## Exercise
Extract each line of the material that follows exactly and omit its pictures.

## Records for this exercise
·····
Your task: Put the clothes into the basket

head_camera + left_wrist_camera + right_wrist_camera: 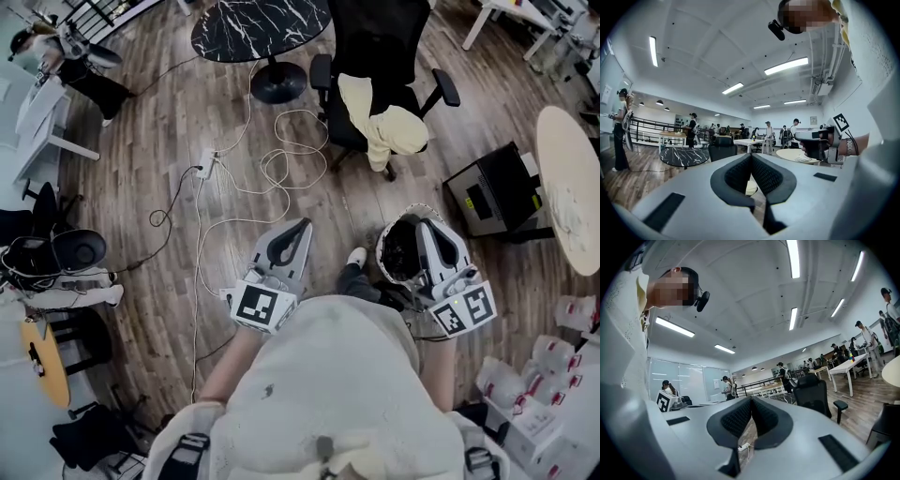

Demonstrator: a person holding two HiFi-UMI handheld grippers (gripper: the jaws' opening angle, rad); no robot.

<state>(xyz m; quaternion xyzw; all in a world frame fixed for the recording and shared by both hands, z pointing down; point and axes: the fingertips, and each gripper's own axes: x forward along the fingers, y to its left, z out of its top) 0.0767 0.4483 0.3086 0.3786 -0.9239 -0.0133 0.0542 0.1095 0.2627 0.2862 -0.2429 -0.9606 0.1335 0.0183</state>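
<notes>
- The one garment (386,124) I can pick out is soft, pale yellow and crumpled. It lies draped over the seat of a black office chair (375,47), and one limp end hangs off the front edge.
- The chair stands on a wood-plank floor (169,112), well apart from both grippers.
- Something white and rumpled (568,208) lies on a round pale worktop (561,141) at the right edge. The frame cuts it off, so I cannot tell whether it is clothing.
- The left gripper (300,227) is held close to the person's body. Its ribbed dark pads meet at the tip, with nothing between them.
- The right gripper (419,223) is alongside it. Its jaws are also closed together and empty.
- Thin white cables (277,169) loop across the floor from a power strip (204,167).
- A second round table (258,26), black with white marble veining, stands beyond the cables.
- A boxy black unit (492,192) sits beside the pale worktop.
</notes>
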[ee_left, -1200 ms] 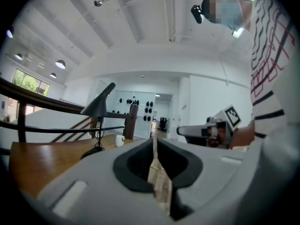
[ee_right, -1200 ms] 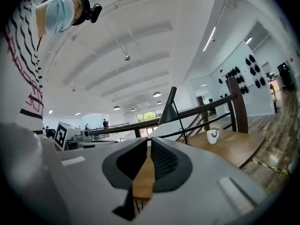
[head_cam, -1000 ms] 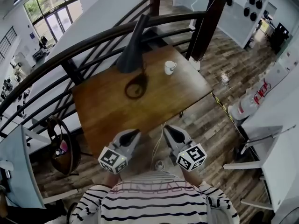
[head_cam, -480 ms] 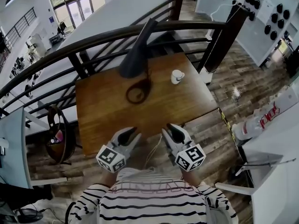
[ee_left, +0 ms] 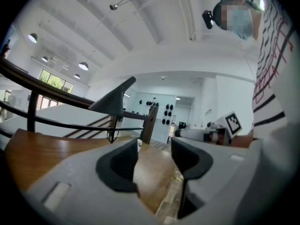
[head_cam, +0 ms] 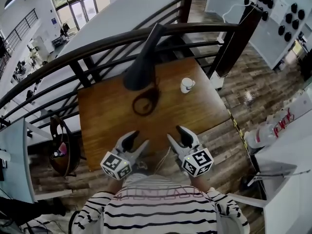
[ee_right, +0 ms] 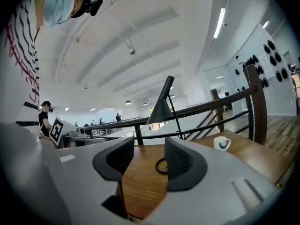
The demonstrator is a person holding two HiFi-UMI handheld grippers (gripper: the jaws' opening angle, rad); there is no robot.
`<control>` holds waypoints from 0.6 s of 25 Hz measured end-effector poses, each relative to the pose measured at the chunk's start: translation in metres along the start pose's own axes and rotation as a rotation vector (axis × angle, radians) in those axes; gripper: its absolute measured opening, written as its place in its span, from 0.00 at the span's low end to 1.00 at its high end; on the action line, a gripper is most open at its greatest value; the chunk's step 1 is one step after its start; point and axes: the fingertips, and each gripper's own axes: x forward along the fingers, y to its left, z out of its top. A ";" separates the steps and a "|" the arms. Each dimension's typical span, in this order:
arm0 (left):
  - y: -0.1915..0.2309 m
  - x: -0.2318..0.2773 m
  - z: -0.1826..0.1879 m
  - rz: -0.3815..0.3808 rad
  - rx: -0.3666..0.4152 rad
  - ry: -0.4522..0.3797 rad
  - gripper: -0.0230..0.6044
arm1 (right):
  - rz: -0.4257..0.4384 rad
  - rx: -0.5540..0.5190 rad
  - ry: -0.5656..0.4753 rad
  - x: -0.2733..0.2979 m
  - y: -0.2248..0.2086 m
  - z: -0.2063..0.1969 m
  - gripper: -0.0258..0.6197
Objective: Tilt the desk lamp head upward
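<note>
Head view showed the desk lamp at the worktop's far side, head angled down, untouched. The left tongs and right tongs, near edge, had just been opening, empty; the tilt remained.

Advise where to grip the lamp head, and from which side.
Likely the narrow upper part of the lamp head, coming from the person's side of the table. The cone tapers there, while its wide rim, facing down, looks too broad for jaws.
</note>
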 end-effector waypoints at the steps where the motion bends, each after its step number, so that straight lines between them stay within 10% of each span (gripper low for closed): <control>1: 0.009 0.002 0.002 -0.002 -0.007 0.003 0.39 | -0.010 -0.003 0.002 0.007 -0.002 0.001 0.34; 15: 0.108 0.019 0.039 -0.076 -0.027 -0.019 0.45 | -0.114 -0.011 -0.011 0.101 -0.021 0.013 0.39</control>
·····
## Exercise solution
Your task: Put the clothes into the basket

head_camera + left_wrist_camera + right_wrist_camera: 

Demonstrator: a person holding two HiFi-UMI handheld grippers (gripper: the jaws' opening angle, rad); no robot.

<state>(xyz m; quaternion xyzw; all in a world frame fixed for the recording and shared by both hands, z pointing down; point and axes: the fingertips, and each gripper's own axes: x forward along the fingers, y to its left, z out of its top) 0.0767 0.4483 0.3086 0.3786 -0.9239 -0.0133 0.0542 0.1095 0.2627 0.2862 -0.2429 -0.9606 0.1335 0.0183</state>
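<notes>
- The one garment (386,124) I can pick out is soft, pale yellow and crumpled. It lies draped over the seat of a black office chair (375,47), and one limp end hangs off the front edge.
- The chair stands on a wood-plank floor (169,112), well apart from both grippers.
- Something white and rumpled (568,208) lies on a round pale worktop (561,141) at the right edge. The frame cuts it off, so I cannot tell whether it is clothing.
- The left gripper (300,227) is held close to the person's body. Its ribbed dark pads meet at the tip, with nothing between them.
- The right gripper (419,223) is alongside it. Its jaws are also closed together and empty.
- Thin white cables (277,169) loop across the floor from a power strip (204,167).
- A second round table (258,26), black with white marble veining, stands beyond the cables.
- A boxy black unit (492,192) sits beside the pale worktop.
</notes>
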[ee_left, -1200 ms] 
[ee_right, -1200 ms] 
[head_cam, -1000 ms] 
[head_cam, -480 ms] 
[ee_left, +0 ms] 
[head_cam, +0 ms] 
[ee_right, +0 ms] 
The demonstrator is a person holding two HiFi-UMI handheld grippers (gripper: the jaws' opening angle, rad); there is no robot.
`<control>` holds waypoints from 0.6 s of 25 Hz measured end-effector poses, each relative to the pose measured at the chunk's start: translation in metres along the start pose's own axes and rotation as a rotation vector (axis × angle, radians) in those axes; gripper: its absolute measured opening, written as its place in its span, from 0.00 at the span's low end to 1.00 at its high end; on the action line, a gripper is most open at its greatest value; the chunk's step 1 is one step after its start; point and axes: the fingertips, and each gripper's own axes: x forward along the fingers, y to its left, z out of its top. A ";" separates the steps and a "|" the arms. Each dimension's typical span, in this order:
arm0 (left):
  - y: -0.1915..0.2309 m
  - x: -0.2318..0.2773 m
  - z: -0.1826..0.1879 m
  - rz: -0.3815..0.3808 rad
  - rx: -0.3666..0.4152 rad
  - ry: -0.4522..0.3797 rad
  - gripper: -0.0230..0.6044
arm1 (right):
  - rz: -0.4257..0.4384 rad
  - rx: -0.5540..0.5190 rad
  - ry: -0.5656..0.4753 rad
  - x: -0.2733..0.2979 m
  - y: -0.2248..0.2086 m
  - z: -0.2063..0.1969 m
  - gripper: -0.0258..0.6197
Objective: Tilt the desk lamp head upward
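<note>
Head view showed the desk lamp at the worktop's far side, head angled down, untouched. The left tongs and right tongs, near edge, had just been opening, empty; the tilt remained.

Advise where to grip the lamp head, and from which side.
Likely the narrow upper part of the lamp head, coming from the person's side of the table. The cone tapers there, while its wide rim, facing down, looks too broad for jaws.
</note>
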 end-effector waypoints at the steps where the motion bends, each after its step number, so that straight lines between them stay within 10% of each span (gripper low for closed): <control>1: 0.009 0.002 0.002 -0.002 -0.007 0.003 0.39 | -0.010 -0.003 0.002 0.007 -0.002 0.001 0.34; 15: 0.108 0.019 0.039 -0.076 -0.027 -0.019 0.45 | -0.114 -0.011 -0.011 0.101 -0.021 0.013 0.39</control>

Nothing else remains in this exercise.